The ABA has been the official federal accrediting body of law schools since 1952, a task it undertook informally after the issuance of the Root Committee Report in 1921. A law school approved by the ABA can remain in business because its students are eligible for federally guaranteed loans and because every state’s licensing authority has made graduates of ABA-approved law schools eligible to take its bar exam. Thus, a law school wants to please the ABA inspection teams that visit every seven years (and more often if the school is new) for a determination of whether to re-approve the school.

Has the existence of the ABA as accrediting body aided legal education?  Before 1995, the answer was a qualified yes. The ABA demanded law schools invest in resources that aided students (for example, requiring more full-time faculty), and inculcated a professionalism in legal education that provided for enhanced (though flawed) training of lawyers. The system had its faults, particularly the ABA’s use of its monopoly approval power to 1) push for faculty pay increases, 2) make demands regarding size of libraries and secure tenure status for librarians, and 3) make excessive capital demands of new law schools. On the whole, though, as Robert Stevens concluded in an article on American legal education, the ABA deserved two cheers.  See Robert Stevens, Two Cheers for 1870: The American Law School, in Law in American History 405 (Donald Fleming & Bernard Bailyn eds. 1971).

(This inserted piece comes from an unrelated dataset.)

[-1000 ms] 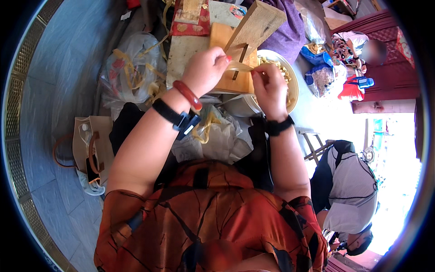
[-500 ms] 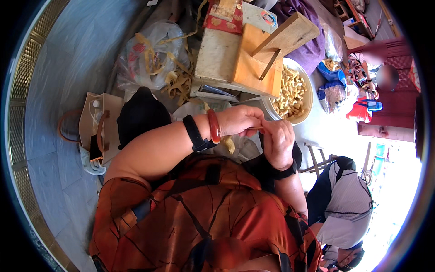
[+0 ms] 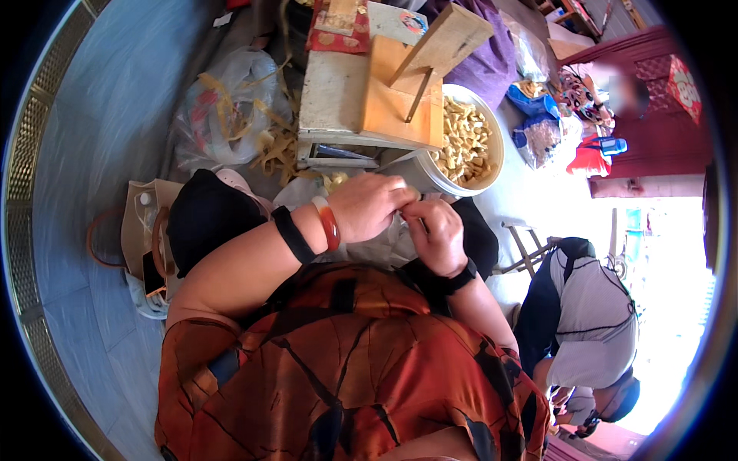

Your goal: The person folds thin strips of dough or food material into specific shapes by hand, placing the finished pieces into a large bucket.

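My left hand (image 3: 367,207), with a reddish-brown bangle (image 3: 329,227) and a black strap at its wrist, is closed in front of my body. Right beside it, fingertips meeting, my right hand (image 3: 436,237) is pinched shut below a black wristband. Whatever the two hold between them is hidden by the fingers. Under them lies whitish plastic sheeting (image 3: 377,250) over my lap. Just beyond, a white bucket (image 3: 498,165) holds many small, pale yellow, knotted-looking pieces (image 3: 463,146).
Left of the bucket stands a worn, pale cabinet (image 3: 330,100) bearing a wooden stand (image 3: 400,92). Yellow strips (image 3: 278,154) lie beside a clear plastic bag (image 3: 231,100). A beige handbag (image 3: 138,223) is at my left. Another person (image 3: 588,315) bends over at right; someone else sits farther back.
The view has shifted, so the surroundings appear farther left. My hands stay together; the small thin bit glimpsed between my fingertips before is now hidden.
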Demonstrator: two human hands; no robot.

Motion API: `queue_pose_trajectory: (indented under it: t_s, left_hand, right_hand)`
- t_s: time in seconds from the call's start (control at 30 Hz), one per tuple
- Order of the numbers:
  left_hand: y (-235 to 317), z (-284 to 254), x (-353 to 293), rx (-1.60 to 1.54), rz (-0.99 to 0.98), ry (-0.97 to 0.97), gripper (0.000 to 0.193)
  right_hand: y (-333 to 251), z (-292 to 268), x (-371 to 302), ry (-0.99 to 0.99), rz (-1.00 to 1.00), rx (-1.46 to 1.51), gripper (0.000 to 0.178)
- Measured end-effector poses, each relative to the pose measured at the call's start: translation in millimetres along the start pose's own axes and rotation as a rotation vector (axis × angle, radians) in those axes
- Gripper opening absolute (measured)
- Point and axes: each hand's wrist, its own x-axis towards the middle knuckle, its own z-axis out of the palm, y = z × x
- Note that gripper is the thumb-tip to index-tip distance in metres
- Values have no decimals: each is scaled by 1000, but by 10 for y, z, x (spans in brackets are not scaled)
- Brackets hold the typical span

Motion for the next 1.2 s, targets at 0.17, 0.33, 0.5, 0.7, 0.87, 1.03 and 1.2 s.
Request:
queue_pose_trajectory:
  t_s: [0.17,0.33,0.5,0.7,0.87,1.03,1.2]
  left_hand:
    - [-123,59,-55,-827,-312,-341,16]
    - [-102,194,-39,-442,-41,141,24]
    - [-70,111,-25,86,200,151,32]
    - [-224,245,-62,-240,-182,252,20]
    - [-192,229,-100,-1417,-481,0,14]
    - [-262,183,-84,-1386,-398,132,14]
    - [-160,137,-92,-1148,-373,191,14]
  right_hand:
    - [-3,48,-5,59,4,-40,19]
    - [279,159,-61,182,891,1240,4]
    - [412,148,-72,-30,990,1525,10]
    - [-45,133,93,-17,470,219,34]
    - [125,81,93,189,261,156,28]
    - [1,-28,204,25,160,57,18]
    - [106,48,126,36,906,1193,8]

This ABA’s understanding of its role and its actions regarding it authority has changed markedly since the entry of the consent decree in the antitrust matter filed by the DOJ against the ABA. 

It appears that the ABA prefers the title of official accrediting agency to the actual beneficial public role it might have to play. In other words, the ABA is more interested in looking good than in doing good.

For example, the ABA recently issued a new Interpretation, 301-6, which supplements Standard 301 requiring law schools to prepare students to pass the bar and become successful participants in the legal profession. (I assume it is written in that order because you have to pass the bar to become a member of the profession, but given the concerns with the reliability of the bar exam in creating a fair barrier to entry, one might think a different order would be used.) Interpretation 301-6 creates a 75-percent bar pass rule as a condition of maintaining approval, that is, that 75 percent of a school’s graduates in any three of five years must have passed the bar exam (repeaters included). Section (2) of the interpretation provides that if the law school’s first-time pass rate is 15 percent below the average of all ABA-approved schools in three of the past five years, it may issue some sanctions (eventually) against the school. The Interpretation sure looks good, ensuring parents and nosy media types that the ABA will not allow schools approved by it to dun students and give them just a modest chance of obtaining a law license. But what does it do? The Interpretation falsely suggests that some law schools may be admitting students who cannot pass the bar, selling seats (and their integrity) for revenue. This seems highly unlikely. And the schools the Interpretation is most likely to fall on are majority-minority schools, schools that for decades have fostered the increase in the number of minority lawyers in the United States. For nearly all law schools, this is a non-solution to a non-problem. But it looks like the ABA is holding the metaphorical feet of law schools to the fire, telling them, “teach better and teach to all students.” Rubbish.

Second, the ABA (and the AALS to a greater extent) have been tone-deaf on the goals and missions of religiously-affiliated law schools. Standard 211, titled Non-Discrimination and Equality of Opportunity, begins section (c) with the helpful statement, “This Standard does not prevent a law school from having a religious affiliation or purpose and adopting and applying policies of admission of students and employment of faculty and staff that directly relate to this affiliation or purpose . . . [provided] (ii) the religious affiliation, purpose, or policies do not contravene any other Standard, including Standard 405(b) concerning academic freedom.” How nice of the ABA to allow such institutions to exist! Given the lack of interest by the courts to intervene in the internal affairs of religious institutions, does the ABA really think it can determine whether a “policy” “directly relates” to a law school’s “affiliation” (nice word) or “purpose” (let’s avoid “mission” at all costs)? Does the ABA fail to understand that “academic freedom” (an idea whose sell-by date passed long ago) is not just an individual matter but also applies to institutions? Maybe the ABA is not tone-deaf; maybe this is its way to sneer in writing. Its attitude suggests the smugness of the secular “holier than thou”. (BTW, in banning “discrimination” in Standard 211, how did the ABA miss “marital status”?)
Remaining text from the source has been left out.